Şimdi nasıl başlasam, nereden başlasam bilemedim..
Yazardan okuduğum ikinci kitaptı. İlk kitabı Marslı ile tanıştım yazarın kalemiyle. Esasında Marslı'nın önce filmini izlemiştim, çok sevdiğim için de kitabını okumuştum. Neyse bunu Marslı'nın yorumunda detaylıca anlatmıştım zaten..
Gelelim Kurtuluş Projesi'ne. Tek kelime ile mükemmeldi. Marslı'yı bile geçti gözümde, öyle diyeyim yani. Andy Weir bence bu konuda bir numara. Başka bilim kurgu yazarı tanıyor musun? derseniz, tanımıyorum (öneriniz varsa alabilirim) ama yine de bu adamı geçebileceğini sanmıyorum.
Bu kadar karmaşık, bilimsel dil ile yazılmış şeyler nasıl sıkmadan kendisini okutturabilir diyorsanız Andy kitaplarını okuyun. Mizahi bir tarzı var, bir çok yerinde güldürdü. Mantıksızlıklar, gerçek olamayacak durumlar var mıdır? tabii ki olabilir, ben o kadar bilimsel bilgiye hakim değilim.
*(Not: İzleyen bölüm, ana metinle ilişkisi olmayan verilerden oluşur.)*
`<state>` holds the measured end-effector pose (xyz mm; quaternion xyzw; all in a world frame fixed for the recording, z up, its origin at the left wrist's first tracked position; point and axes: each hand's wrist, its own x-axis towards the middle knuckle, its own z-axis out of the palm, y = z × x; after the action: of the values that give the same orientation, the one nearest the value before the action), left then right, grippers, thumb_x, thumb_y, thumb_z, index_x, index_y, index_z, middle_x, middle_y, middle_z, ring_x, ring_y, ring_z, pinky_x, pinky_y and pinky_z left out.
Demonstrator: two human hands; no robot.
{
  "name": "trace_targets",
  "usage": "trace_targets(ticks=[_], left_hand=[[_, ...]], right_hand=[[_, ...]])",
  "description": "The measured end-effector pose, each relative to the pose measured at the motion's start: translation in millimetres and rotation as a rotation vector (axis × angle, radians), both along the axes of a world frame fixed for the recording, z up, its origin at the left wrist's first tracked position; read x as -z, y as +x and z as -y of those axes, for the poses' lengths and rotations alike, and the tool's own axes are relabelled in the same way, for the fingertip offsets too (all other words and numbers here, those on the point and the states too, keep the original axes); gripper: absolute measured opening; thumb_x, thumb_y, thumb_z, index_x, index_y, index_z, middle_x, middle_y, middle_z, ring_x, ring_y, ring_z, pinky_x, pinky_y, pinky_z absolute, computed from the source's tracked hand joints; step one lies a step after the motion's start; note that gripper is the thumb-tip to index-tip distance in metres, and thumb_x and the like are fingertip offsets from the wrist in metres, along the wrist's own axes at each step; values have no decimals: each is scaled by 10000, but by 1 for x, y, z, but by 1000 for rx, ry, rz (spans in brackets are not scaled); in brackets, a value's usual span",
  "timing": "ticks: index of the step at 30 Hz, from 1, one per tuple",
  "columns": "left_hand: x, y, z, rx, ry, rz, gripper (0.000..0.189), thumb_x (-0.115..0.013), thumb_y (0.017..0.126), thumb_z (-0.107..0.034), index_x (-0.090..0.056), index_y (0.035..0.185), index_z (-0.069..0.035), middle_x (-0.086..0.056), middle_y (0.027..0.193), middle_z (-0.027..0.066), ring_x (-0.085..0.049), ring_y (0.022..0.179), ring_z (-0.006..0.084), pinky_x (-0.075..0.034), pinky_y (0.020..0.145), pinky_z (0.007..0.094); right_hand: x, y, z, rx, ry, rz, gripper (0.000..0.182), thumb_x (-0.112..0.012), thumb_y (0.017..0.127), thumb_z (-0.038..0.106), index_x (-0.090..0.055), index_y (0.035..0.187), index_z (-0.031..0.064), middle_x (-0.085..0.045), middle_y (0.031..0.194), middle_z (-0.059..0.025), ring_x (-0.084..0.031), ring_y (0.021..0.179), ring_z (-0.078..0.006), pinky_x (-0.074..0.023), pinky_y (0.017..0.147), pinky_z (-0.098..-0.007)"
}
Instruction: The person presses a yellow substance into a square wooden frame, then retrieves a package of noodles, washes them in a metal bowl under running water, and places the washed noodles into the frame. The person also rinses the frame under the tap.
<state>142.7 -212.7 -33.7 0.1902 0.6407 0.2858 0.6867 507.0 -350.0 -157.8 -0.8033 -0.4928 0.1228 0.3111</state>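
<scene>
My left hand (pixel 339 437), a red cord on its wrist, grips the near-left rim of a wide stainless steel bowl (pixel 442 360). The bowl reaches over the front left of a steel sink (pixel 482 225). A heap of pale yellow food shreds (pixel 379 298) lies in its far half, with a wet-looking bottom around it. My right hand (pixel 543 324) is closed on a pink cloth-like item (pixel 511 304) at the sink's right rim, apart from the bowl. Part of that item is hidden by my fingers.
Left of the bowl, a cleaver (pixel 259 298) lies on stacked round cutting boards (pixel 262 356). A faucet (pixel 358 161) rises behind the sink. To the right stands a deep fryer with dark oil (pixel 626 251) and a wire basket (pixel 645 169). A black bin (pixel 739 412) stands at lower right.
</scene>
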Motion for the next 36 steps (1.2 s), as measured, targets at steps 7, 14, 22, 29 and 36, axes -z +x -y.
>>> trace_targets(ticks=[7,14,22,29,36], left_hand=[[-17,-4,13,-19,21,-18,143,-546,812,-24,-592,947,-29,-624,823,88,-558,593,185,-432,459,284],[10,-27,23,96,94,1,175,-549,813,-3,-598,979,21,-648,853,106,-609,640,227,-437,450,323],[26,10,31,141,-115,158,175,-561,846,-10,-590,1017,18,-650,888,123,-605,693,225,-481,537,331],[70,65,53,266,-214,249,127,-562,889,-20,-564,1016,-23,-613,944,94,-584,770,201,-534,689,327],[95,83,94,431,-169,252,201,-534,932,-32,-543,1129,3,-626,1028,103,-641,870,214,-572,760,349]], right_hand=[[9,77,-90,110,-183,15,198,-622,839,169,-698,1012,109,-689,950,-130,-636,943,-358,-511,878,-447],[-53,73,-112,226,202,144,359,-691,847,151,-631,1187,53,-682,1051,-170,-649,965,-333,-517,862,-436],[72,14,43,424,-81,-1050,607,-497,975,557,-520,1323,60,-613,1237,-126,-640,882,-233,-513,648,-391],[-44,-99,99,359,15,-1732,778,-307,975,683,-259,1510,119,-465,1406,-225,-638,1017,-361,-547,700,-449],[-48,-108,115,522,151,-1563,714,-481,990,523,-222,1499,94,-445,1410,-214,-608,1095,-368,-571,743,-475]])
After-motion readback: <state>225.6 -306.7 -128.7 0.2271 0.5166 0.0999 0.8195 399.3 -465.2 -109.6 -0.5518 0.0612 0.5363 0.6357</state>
Gözüme batan çok bir şey olmadı. Zaten bilim kurgu okuyoruz burada, elbette her şey mantıklı olamaz.
Konusuna detaylı girmeyeceğim, spoiler vermek istemiyorum. Çünkü bilmeden okumak gerçekten daha keyifli. Ama şunu söyleyeyim ilk defa bir kitapta o kadar heyecanlandım ki ilerleyerek bir kaç sayfa sonrasını okudum -oh be tamam- dedim ve geri dönüp kaldığım yerden devam ettim.
Ve yine ilk kez bir kitabı bitirdikten sonra dönüp son bölümü tekrar okudum. (Sanırım kitaptan ayrılmak istemedim) Bu bir süre böyle devam bile edebilir.. bilemiyorum. Son olarak söylemeden geçemeyeceğim Rocky ve Grace arasındaki dostluk şahaneydi.
Yani kitap güzeldi, okuyun.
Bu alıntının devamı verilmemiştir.